L’année scolaire 2025-2026 a pris fin avec les examens du Bfem et du Baccalauréat. Que retenez-vous ?
Nous avons connu en 2026 une année scolaire mouvementée, mais qui a débouché sur un dénouement responsable. Elle a été marquée par de nombreuses tensions et plusieurs mots d’ordre de grève qui ont profondément affecté le système éducatif. Malgré ces difficultés, le sens des responsabilités a finalement prévalu.
Les négociations engagées entre les parties ont abouti à la signature d’un protocole d’accord, ouvrant la voie à un apaisement du climat social. Grâce à cet accord, les examens ont pu se tenir aux dates prévues, permettant aux élèves de poursuivre normalement leur parcours scolaire. Cette issue démontre que le dialogue social demeure le meilleur moyen de résoudre les différends et de préserver les intérêts des apprenants tout en tenant compte des préoccupations légitimes des acteurs de l’éducation.
Quelles lectures faites-vous des résultats du Baccalauréat (53,44 % de taux de réussite) et du Bfem (83,05%) ?
Les résultats enregistrés cette année sont globalement très satisfaisants. Ils sont le fruit de l’engagement, du professionnalisme et du sens élevé du devoir des enseignants, qui ont su accompagner les élèves, malgré un contexte parfois difficile. Toutefois, ces performances ne doivent pas occulter certaines préoccupations majeures.
Les tricheries et les fuites d’épreuves, particulièrement relevées lors du Bfem, constituent une menace sérieuse pour la crédibilité de nos examens et de nos diplômes. Avec l’essor des réseaux sociaux et des outils numériques, la fraude a pris une ampleur nouvelle, rendant indispensable l’adoption de mesures plus rigoureuses, tant sur le plan de la prévention que de la répression, afin de préserver l’intégrité de notre système d’évaluation.
Par ailleurs, la question des pièces d’état civil demeure aussi un défi important. Il est regrettable que des élèves soient empêchés de passer un examen pour défaut de documents administratifs. L’État doit mettre en place des mécanismes efficaces permettant à chaque candidat régulièrement inscrit de composer, tout en poursuivant les déMarses nécessaires à la régularisation de sa situation administrative. Garantir l’accès aux examens est un impératif d’équité et de justice pour tous les enfants.
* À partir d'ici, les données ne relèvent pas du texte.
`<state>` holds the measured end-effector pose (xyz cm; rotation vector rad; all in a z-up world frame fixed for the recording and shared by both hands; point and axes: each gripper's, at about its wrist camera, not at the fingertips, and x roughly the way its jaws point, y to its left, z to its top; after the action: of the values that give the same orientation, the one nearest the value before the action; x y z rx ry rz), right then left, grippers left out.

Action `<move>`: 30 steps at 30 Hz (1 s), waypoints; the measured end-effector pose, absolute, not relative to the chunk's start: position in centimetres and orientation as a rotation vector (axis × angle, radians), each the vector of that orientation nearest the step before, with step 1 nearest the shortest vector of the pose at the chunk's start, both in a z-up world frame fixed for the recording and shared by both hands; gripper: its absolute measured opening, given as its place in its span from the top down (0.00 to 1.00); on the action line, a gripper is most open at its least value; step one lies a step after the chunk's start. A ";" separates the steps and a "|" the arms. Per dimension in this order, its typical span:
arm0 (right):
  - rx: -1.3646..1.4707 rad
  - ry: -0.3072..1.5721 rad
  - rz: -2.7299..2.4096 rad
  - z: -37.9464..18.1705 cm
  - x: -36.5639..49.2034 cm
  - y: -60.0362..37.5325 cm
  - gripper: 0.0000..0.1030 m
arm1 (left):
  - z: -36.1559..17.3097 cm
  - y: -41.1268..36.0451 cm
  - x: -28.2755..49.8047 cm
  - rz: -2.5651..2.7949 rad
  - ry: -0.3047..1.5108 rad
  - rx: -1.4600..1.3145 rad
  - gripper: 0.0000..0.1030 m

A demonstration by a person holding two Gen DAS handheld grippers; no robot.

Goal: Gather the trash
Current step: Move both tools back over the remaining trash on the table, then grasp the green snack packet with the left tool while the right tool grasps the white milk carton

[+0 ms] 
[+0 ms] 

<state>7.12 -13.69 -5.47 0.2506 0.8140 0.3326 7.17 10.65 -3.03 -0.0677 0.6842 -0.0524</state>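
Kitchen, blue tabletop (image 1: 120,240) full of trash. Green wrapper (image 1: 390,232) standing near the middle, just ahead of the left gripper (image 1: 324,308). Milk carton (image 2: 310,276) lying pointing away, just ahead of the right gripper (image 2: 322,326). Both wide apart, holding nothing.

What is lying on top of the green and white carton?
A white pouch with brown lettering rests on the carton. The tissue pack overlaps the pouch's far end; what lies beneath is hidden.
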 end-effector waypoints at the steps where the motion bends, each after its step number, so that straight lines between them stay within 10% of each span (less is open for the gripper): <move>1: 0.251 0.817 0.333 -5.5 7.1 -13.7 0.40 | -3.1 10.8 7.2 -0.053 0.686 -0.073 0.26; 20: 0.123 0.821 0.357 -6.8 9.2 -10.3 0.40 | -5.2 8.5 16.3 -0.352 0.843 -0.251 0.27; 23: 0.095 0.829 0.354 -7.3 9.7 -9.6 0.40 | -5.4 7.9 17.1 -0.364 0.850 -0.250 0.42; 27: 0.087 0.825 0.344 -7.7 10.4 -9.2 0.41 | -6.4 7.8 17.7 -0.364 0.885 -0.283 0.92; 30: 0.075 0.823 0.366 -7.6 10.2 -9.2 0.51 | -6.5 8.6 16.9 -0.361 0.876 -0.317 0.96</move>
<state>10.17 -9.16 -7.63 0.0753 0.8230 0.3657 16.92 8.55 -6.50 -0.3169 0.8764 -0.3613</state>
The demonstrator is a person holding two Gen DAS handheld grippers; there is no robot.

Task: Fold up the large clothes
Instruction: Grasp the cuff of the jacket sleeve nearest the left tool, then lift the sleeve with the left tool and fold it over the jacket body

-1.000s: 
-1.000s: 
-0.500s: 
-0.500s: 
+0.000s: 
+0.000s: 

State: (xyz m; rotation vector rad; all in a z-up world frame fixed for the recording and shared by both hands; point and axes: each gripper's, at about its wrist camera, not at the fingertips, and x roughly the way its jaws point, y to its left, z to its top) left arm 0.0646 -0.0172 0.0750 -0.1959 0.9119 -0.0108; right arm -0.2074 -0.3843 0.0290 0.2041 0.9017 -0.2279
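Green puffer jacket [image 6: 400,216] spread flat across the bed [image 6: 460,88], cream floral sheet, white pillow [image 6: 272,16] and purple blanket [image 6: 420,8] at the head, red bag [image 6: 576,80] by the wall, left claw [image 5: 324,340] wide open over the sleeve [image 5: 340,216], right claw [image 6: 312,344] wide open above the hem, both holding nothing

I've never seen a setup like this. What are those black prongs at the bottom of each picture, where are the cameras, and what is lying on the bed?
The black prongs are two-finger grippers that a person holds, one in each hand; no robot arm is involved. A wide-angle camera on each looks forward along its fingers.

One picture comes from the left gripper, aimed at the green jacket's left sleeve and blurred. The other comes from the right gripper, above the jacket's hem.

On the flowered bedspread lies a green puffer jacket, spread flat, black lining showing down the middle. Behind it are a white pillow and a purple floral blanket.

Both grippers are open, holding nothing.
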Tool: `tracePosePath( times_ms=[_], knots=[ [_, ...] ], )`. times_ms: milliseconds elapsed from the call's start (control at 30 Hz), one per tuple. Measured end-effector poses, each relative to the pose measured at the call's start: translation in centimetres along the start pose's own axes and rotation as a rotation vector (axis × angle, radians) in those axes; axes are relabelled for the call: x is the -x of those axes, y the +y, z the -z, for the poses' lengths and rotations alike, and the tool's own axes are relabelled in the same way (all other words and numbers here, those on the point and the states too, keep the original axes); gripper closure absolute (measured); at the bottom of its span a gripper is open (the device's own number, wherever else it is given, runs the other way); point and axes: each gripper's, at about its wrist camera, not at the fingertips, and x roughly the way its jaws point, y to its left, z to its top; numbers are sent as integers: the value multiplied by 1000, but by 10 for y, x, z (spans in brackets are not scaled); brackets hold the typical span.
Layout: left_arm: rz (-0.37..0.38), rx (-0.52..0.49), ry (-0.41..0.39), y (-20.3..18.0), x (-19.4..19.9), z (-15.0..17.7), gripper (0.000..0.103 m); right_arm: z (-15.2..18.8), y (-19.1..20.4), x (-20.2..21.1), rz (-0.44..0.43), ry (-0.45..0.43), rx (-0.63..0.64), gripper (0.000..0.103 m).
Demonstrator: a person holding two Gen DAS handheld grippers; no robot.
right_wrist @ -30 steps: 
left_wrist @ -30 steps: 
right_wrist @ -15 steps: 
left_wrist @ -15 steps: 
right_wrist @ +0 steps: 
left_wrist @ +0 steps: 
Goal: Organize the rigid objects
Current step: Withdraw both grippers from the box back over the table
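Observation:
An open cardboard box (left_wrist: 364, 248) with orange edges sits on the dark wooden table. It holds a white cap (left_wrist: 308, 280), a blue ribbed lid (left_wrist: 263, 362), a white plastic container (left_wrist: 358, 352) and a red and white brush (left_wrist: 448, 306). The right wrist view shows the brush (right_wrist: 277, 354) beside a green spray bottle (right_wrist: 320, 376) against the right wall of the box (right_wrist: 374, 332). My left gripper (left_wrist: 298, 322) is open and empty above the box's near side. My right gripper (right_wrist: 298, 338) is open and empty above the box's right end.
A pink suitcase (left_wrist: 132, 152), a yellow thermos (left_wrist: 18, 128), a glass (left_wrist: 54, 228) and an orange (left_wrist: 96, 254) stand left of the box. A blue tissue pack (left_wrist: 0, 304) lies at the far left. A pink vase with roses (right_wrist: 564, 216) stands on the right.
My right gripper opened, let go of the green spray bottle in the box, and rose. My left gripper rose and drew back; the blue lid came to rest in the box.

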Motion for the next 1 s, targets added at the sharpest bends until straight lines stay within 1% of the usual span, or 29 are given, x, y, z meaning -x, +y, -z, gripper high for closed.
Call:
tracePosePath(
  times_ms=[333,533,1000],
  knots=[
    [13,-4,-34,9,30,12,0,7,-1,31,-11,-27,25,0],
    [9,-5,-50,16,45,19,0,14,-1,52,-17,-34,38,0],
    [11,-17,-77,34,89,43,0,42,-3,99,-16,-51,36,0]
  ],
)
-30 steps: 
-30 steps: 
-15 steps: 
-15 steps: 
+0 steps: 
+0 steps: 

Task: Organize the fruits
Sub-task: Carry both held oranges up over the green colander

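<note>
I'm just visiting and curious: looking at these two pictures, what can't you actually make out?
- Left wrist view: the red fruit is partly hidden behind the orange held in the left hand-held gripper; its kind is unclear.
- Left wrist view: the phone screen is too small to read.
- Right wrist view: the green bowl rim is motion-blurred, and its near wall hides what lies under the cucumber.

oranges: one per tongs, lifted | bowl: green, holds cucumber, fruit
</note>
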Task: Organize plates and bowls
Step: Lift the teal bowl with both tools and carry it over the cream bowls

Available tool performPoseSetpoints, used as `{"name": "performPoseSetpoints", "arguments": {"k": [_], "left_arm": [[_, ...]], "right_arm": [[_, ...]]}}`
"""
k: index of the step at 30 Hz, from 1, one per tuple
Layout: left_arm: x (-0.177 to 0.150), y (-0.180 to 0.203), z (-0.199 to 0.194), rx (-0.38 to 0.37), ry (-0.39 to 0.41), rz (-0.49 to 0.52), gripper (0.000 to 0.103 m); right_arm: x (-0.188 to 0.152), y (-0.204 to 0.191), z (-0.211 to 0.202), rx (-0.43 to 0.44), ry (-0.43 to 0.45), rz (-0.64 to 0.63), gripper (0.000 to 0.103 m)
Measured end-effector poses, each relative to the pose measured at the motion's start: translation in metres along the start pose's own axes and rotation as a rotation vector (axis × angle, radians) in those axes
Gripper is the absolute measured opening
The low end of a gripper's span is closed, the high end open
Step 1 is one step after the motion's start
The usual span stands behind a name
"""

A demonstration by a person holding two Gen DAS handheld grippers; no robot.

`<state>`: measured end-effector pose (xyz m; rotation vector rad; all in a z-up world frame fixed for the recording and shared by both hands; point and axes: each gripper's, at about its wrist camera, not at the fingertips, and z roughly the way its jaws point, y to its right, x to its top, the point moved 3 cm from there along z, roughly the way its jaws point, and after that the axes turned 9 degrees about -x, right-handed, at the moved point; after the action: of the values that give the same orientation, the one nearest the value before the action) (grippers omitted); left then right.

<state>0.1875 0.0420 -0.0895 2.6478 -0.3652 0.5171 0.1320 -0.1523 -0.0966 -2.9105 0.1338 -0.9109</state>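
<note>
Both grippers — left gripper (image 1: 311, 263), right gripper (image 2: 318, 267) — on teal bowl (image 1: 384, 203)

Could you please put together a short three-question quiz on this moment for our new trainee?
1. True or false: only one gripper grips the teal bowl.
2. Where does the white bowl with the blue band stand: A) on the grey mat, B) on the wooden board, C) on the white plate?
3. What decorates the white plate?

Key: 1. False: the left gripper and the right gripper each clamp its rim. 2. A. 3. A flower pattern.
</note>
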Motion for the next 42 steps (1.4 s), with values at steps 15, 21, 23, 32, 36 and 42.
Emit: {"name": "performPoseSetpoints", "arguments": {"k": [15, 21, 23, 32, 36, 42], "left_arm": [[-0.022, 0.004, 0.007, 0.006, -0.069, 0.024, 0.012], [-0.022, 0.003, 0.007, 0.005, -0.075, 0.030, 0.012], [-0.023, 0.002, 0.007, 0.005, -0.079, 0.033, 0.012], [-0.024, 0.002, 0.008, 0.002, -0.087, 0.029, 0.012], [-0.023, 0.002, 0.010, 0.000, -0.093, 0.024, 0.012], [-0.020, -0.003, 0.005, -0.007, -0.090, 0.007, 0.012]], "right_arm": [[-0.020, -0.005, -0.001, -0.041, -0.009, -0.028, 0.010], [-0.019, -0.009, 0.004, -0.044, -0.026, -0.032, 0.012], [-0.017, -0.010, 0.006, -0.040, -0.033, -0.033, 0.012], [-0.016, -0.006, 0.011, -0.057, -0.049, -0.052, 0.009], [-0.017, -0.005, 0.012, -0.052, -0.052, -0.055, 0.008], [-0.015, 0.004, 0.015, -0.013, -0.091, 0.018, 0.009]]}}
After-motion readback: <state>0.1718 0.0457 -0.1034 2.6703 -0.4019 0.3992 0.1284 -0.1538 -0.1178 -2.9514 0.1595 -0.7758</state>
Selon vous, qu’est-ce qui explique ces performances concernant le baccalauréat et le Bfem ?
Elles témoignent de l’engagement collectif de tous les acteurs mobilisés pour la réussite de l’école. Ces acquis doivent être préservés et consolidés. Il est essentiel de les capitaliser en tirant les enseignements des expériences vécues et en poursuivant sans relâche les réformes et les améliorations nécessaires afin d’élever davantage la qualité de notre système éducatif et les performances des apprenants.
Que faut-il faire pour maintenir le cap ?
Il convient de poursuivre les efforts sans relâche, car il n’existe pas de recette miracle : seuls le travail, la persévérance et l’engagement permettent d’obtenir des résultats durables. En même temps, il est indispensable de continuer à œuvrer pour l’apaisement du climat social. Un dialogue sincère et un environnement serein sont des conditions essentielles pour garantir la stabilité de l’espace scolaire, favoriser de meilleurs apprentissages et permettre à l’ensemble des acteurs de l’éducation de remplir pleinement leur mission.
En avril dernier, un accord a été signé entre le gouvernement et les syndicats du G7. Peut-on s’attendre à une année scolaire apaisée en 2027 ?
La nature de l’année scolaire 2026-2027 dépendra, en grande partie, de l’attitude du gouvernement. Si celui-ci respecte pleinement les engagements contenus dans le protocole d’accord, le secteur de l’éducation pourra s’inscrire dans une dynamique durable de stabilité et de sérénité, propice à l’amélioration des enseignements et des apprentissages.
En revanche, si le gouvernement ne matérialise pas les engagements pris, le climat social risque de se détériorer. Les organisations syndicales pourraient se voir contraintes de recourir à des mouvements de grève afin d’exiger l’application effective des accords signés. La stabilité de la prochaine année scolaire dépendra, avant tout, du respect de la parole donnée et de la mise en œuvre diligente des engagements convenus entre les parties.